WORK INSTRUCTIONS: Look through the listing and locate every line containing the word "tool"; copy those lines.

DATASET EXTRACT:
▼▼▼

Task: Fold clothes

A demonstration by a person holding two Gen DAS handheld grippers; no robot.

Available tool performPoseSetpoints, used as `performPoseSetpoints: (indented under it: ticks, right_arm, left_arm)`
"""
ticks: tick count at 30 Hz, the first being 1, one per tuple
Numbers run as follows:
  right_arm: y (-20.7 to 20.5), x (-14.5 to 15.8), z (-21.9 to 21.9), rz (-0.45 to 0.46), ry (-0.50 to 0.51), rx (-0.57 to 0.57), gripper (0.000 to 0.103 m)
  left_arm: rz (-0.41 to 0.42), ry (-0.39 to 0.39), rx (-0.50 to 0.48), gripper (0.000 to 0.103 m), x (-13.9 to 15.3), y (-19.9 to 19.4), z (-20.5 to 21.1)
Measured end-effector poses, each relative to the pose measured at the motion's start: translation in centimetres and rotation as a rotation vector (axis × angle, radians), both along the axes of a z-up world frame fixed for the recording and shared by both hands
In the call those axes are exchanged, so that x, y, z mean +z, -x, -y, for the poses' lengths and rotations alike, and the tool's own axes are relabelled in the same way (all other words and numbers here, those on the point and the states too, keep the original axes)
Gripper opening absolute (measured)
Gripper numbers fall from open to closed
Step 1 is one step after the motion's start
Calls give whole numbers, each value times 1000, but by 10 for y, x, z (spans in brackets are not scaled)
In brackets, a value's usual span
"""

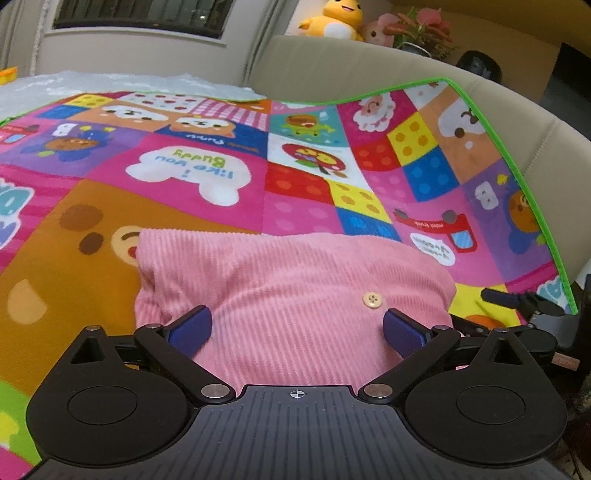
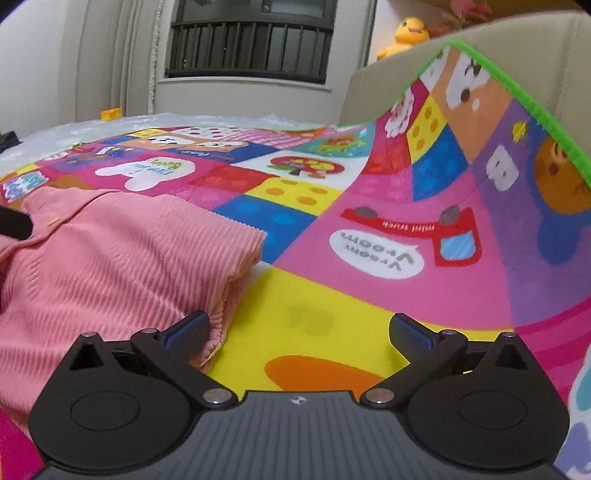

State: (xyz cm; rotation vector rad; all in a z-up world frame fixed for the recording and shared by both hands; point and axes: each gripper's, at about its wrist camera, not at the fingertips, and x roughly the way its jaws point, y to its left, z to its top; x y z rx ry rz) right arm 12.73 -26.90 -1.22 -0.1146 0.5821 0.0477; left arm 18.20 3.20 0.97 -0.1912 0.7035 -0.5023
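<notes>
Fingers point(image 1: 192, 326) of your left gripper point(image 1: 297, 330) are spread wide apart, nothing clamped; they hover over the pink ribbed garment point(image 1: 291, 291), one pad on each side of its near part. A pale button point(image 1: 371, 300) sits on the fabric just beside the right-hand pad. Can't tell if the pads touch the cloth.

Your right gripper point(image 2: 301, 332) is also wide open, holding nothing. Its left-hand finger point(image 2: 190, 332) sits right at the folded edge of the garment point(image 2: 122, 258), touching or nearly so; the other finger is over bare yellow mat, well apart from the cloth.

Garment lies folded into a compact block on the cartoon-print play mat point(image 1: 207, 158), w/ doubled layers showing at its right edge in the right wrist view. Mat is colourful patchwork, green trim point(image 2: 517, 88); its far-right corner rides up against a beige sofa back point(image 1: 369, 62). Behind: plush toys, yellow point(image 1: 338, 18) and pink, on the ledge above the sofa, plus a barred window point(image 2: 251, 40) on the wall. A dark bit of the other gripper pokes in at the left edge of the right wrist view, over the garment.
</notes>
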Motion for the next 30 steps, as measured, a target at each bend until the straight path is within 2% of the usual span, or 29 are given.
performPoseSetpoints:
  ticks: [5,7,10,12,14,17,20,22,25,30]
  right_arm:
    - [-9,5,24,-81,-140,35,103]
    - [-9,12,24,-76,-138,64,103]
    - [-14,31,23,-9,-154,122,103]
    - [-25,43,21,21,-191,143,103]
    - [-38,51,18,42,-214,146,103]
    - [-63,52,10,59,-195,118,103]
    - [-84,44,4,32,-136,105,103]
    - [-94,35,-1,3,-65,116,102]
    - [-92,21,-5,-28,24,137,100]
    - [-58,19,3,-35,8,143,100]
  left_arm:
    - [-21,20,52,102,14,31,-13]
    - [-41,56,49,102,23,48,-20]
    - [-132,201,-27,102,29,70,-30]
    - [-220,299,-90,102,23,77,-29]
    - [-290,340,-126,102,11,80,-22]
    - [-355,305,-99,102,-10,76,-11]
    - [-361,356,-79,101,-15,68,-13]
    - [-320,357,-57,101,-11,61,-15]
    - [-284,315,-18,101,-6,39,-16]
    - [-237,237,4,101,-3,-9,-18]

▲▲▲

WRITTEN RESPONSE:
Available tool performPoseSetpoints, used as `performPoseSetpoints: (indented under it: ticks, right_arm, left_arm)`
In the call those axes are exchanged, so that x, y, z mean +z, -x, -y, for the poses' lengths and rotations alike, and the tool's own axes are relabelled in the same way (all other words and numbers here, those on the point and the states too, keep the original axes)

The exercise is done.